Earlier this week we looked at the expanding triangle as a possible reversal pattern as it was testing the top rail with a breakout gap. The next two days saw the HUI decline back down to the top of the double bottom hump at 139 where it found support. Yesterdays price action took out the top rail of the expanding triangle again. Today the HUI backtested the top rail around the 155 area and is bouncing. There is no doubt the PM complex is overbought but we now have two possible reversal patterns in play. The double bottom which was the first pattern that showed itself and now the expanding triangle which has an odd number of reversal points, five, which makes it a reversal pattern instead of a consolidation pattern.

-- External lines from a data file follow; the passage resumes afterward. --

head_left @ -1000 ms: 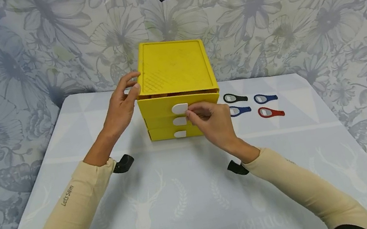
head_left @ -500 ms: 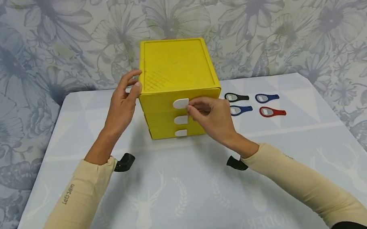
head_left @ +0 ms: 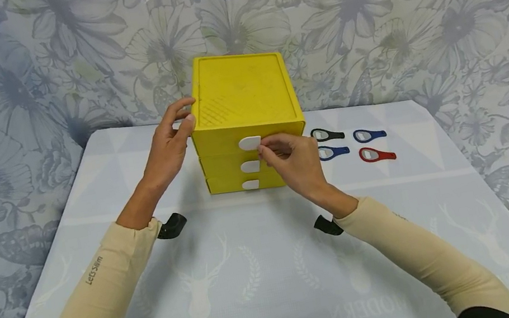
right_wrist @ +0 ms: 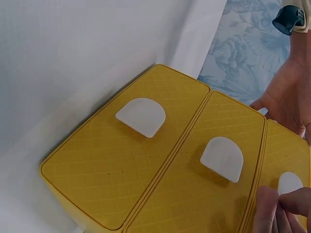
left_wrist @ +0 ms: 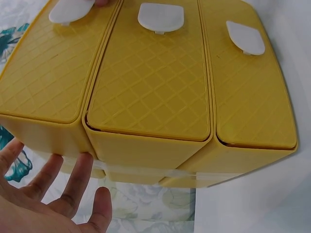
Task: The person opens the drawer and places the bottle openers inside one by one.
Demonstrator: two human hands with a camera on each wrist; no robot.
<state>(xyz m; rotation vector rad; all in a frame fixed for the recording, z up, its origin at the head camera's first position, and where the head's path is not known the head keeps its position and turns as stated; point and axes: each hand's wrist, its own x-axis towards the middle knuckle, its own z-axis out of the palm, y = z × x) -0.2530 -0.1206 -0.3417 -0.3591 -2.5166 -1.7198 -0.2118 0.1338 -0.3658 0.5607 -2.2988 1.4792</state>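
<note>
A yellow drawer box [head_left: 242, 90] with a stack of 3 drawers stands at the back of the table, its drawers flush with the frame. Each front carries a white tab handle. My right hand [head_left: 299, 165] pinches the edge of the top drawer handle [head_left: 249, 143] between thumb and curled fingers. My left hand [head_left: 166, 149] is at the box's left side, fingers spread. In the left wrist view, its fingertips touch the side wall of the top tier [left_wrist: 48, 133].
Right of the box lie several bottle openers: a black one [head_left: 328, 134], a blue one [head_left: 370, 135], a red one [head_left: 377, 154] and another blue one [head_left: 335, 151], partly behind my right hand. The floral wall [head_left: 113, 53] rises right behind the table [head_left: 274, 269].
The top drawer, slightly pulled out a second ago with a gap under the lid, has slid in flush. My right hand went in with it, while the left hand kept its place.
</note>
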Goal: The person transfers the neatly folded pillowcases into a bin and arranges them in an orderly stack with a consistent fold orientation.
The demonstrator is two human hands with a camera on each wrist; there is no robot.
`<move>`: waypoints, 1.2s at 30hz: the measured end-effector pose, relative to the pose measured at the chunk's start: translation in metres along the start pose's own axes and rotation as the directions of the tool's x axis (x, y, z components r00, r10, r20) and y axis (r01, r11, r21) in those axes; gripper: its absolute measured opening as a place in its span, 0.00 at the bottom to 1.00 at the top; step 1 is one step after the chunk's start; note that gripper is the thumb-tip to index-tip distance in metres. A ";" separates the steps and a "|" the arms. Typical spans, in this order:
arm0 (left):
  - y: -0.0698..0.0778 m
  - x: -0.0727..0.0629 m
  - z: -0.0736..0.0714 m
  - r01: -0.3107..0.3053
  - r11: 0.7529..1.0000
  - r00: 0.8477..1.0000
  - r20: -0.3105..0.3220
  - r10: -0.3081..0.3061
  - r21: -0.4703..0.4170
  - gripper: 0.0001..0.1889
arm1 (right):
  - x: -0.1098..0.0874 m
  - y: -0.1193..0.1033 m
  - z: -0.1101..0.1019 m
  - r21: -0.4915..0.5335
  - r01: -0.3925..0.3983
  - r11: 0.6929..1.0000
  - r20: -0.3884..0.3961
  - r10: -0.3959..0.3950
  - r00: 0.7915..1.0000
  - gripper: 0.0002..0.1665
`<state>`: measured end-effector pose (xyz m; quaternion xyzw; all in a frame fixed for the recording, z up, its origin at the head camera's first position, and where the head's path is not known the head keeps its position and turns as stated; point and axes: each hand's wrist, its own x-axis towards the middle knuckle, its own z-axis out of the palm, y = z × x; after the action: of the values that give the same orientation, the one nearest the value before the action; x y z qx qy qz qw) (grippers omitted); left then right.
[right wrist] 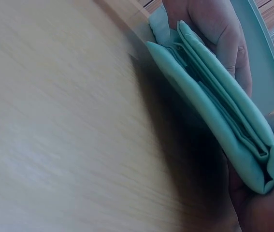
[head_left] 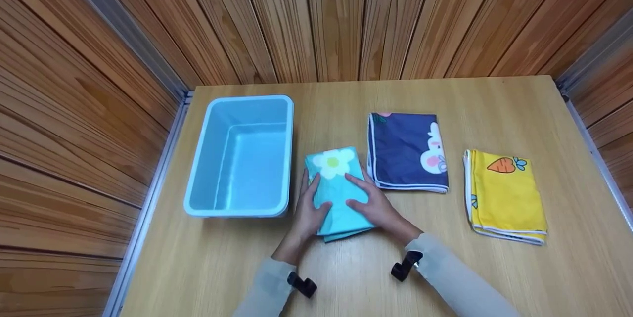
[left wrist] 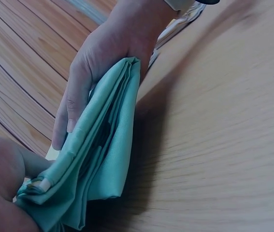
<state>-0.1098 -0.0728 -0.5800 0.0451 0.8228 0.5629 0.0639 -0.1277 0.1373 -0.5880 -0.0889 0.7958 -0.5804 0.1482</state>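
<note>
A folded turquoise cloth (head_left: 336,198) with a white flower is held between both hands in the head view. The left hand (head_left: 310,210) grips its left edge, thumb on top and fingers reaching beneath. Along the opposite edge, the right hand (head_left: 376,203) holds it the same way. Both wrist views show the stacked layers of the cloth (left wrist: 112,145) edge-on, slightly fanned, above a dark shadow on the table. Its underside (right wrist: 190,104) appears raised off the wood. The fingertips under the cloth are mostly hidden.
Left of the hands stands a light blue plastic bin (head_left: 289,158) with nothing visible inside. A folded navy cloth (head_left: 400,154) with a rabbit lies right of the hands, and a folded yellow cloth (head_left: 509,203) with a carrot lies farther right. Wood-panelled walls (head_left: 336,20) border the table (head_left: 494,282).
</note>
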 end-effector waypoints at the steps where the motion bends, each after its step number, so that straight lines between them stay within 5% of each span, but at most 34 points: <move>1: 0.001 0.000 0.000 0.000 1.000 1.000 0.001 0.000 0.002 0.37 | 0.000 0.000 0.000 -0.003 -0.001 1.000 -0.001 0.001 1.000 0.38; 8: 0.002 0.001 0.000 -0.027 0.999 1.000 0.006 0.027 -0.021 0.38 | -0.001 0.001 -0.001 0.038 0.056 0.998 -0.013 -0.056 0.998 0.37; 36: 0.020 0.002 -0.006 -0.065 0.998 0.998 0.008 0.065 0.018 0.36 | -0.002 -0.016 -0.012 0.050 0.051 0.997 -0.014 -0.050 0.999 0.37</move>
<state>-0.1127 -0.0705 -0.5590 0.0745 0.8258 0.5569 0.0479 -0.1300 0.1433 -0.5688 -0.1015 0.7793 -0.6044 0.1308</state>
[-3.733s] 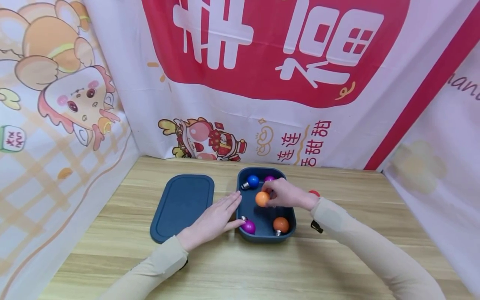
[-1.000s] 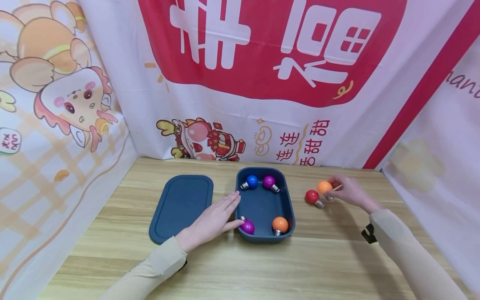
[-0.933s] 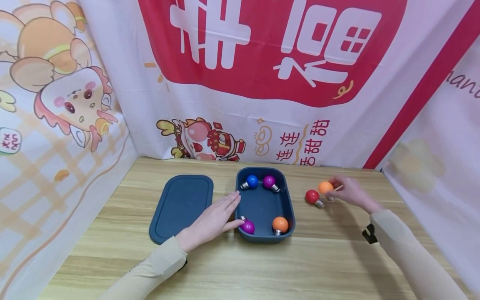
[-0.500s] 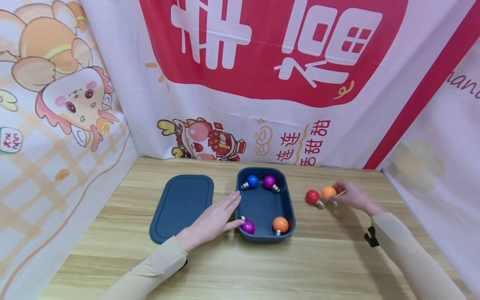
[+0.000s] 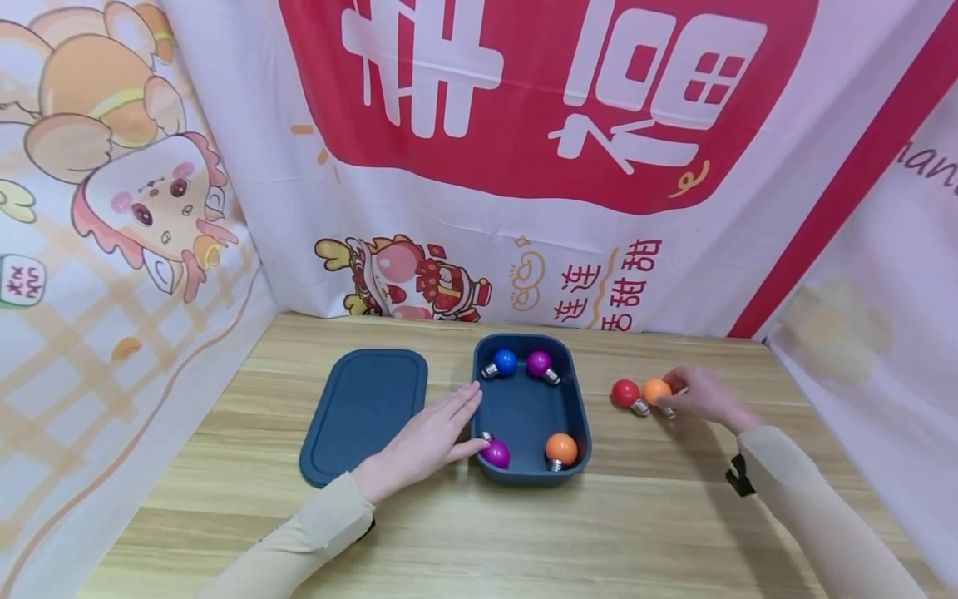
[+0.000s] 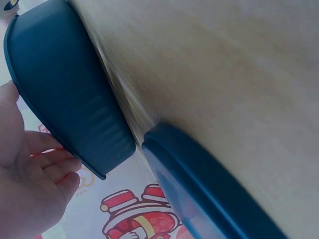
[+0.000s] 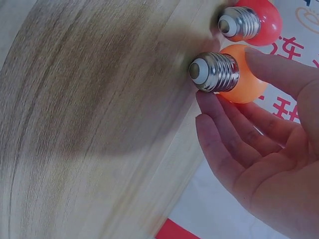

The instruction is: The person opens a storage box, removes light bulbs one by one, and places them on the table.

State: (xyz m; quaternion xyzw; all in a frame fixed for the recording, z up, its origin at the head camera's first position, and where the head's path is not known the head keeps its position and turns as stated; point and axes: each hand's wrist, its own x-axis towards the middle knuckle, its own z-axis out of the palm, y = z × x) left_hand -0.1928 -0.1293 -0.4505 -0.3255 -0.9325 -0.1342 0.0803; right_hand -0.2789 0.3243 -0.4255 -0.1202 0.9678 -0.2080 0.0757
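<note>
An orange light bulb [image 5: 657,392] lies at the table's right side, right against a red light bulb [image 5: 625,393]. My right hand [image 5: 701,394] pinches the orange one; in the right wrist view the thumb [image 7: 274,69] is on its globe and the fingers are along its other side, by the metal screw base [image 7: 214,72]. Straight-fingered, my left hand [image 5: 422,441] rests at the left rim of a dark blue box [image 5: 585,428]. Inside the box, one bulb lies near each corner: blue [image 5: 505,363], purple [image 5: 538,363], another purple [image 5: 496,453] and orange [image 5: 560,449].
A matching dark blue lid [image 5: 364,416] lies flat to the left of the box. Printed cloth walls [image 5: 427,241] stand along the back and both sides of the wooden table [image 5: 464,541].
My right hand has carried the orange bulb out of the box to the right, then set it down beside the red bulb. The left hand has stayed at the box rim.
</note>
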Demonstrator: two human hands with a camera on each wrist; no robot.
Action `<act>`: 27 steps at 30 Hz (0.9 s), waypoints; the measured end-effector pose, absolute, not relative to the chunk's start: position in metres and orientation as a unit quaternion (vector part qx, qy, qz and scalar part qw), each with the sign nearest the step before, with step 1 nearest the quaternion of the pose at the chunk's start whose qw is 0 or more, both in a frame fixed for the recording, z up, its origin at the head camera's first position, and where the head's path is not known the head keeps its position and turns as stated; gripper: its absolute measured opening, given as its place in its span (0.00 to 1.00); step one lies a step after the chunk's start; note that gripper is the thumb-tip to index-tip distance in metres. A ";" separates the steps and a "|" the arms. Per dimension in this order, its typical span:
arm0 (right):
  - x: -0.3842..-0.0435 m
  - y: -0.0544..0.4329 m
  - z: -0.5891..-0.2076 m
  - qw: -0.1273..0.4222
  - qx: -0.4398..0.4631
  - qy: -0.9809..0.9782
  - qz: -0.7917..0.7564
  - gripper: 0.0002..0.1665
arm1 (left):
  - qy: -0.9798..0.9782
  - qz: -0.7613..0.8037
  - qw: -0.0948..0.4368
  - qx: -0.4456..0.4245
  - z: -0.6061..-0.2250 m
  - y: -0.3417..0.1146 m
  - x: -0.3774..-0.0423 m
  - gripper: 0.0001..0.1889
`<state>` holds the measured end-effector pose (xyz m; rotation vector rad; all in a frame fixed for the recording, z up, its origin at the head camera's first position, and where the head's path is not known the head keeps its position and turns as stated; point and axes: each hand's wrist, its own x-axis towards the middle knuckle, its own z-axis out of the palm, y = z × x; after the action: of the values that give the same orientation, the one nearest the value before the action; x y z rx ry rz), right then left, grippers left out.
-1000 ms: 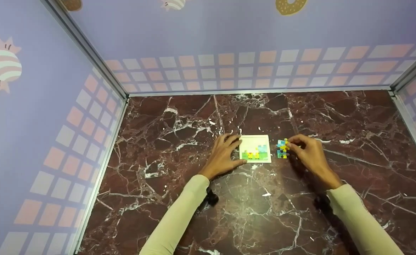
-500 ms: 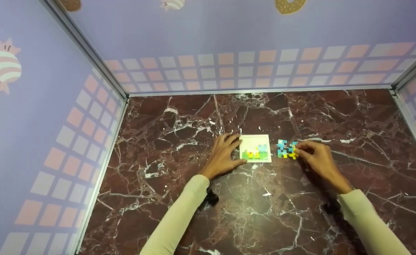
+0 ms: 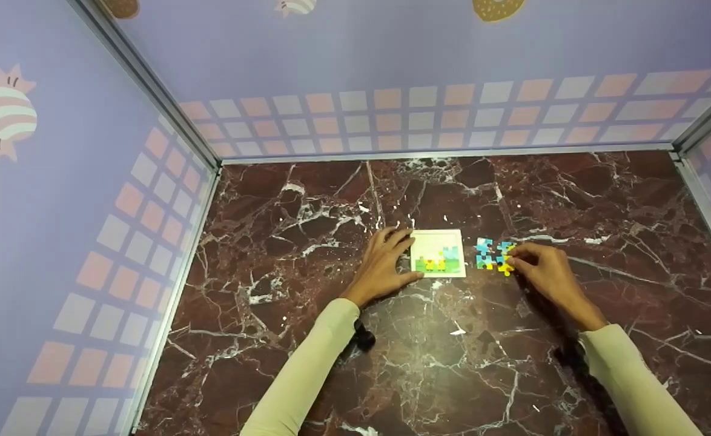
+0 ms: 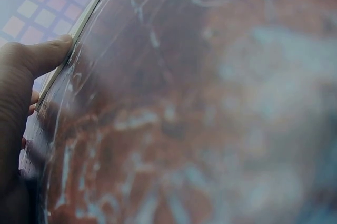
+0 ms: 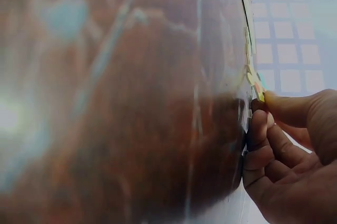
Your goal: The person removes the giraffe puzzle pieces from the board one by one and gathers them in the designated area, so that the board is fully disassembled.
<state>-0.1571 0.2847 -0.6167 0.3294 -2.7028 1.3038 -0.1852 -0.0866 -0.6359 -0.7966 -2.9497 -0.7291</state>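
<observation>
Blue-yellow pcs (image 3: 484, 262) x4, 1 in R hand (image 3: 543, 268)

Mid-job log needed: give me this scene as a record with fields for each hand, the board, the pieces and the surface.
Left hand: rests at the left edge of a square cream puzzle board
Right hand: pinches a mostly yellow jigsaw piece
Board: green, yellow and blue picture low down; plain cream above
Other pieces: small blue-patterned jigsaw pieces, right of the board
Surface: dark red-brown marbled tabletop, white veins
Unclear: whether neighbouring pieces touch
</observation>
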 end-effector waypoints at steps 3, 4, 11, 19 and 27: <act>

This next daily chart for the HUI shows the double bottom with the flag pole and backtest to the double bottom hump at 139. In a perfect Chartology world what would make the most sense would be for the HUI to form a small consolidation pattern in the area I’ve marked, trading range, which is the area between our current high and the top of the double bottom hump at 139 which is also the 38% retrace of this impulse move. Again this would be the perfect setup but the markets have a way of faking you out sometimes which it maybe doing right now. Even tho the HUI is overbought there is no law that says it can’t get more overbought before the inevitable correction takes place.

Below is a long term daily line chart which shows the HUI is trading right into the brown shaded support and resistance zone right now.

We’ve been following this long term monthly chart for the HUI which shows the fanlines that have developed during the bear market. Normally when a fanline is broken to the downside many times you’ll get a rally that will backtest the previous fanline from below. Right now the HUI is testing fanline #3 from below. The Chart in the ointment .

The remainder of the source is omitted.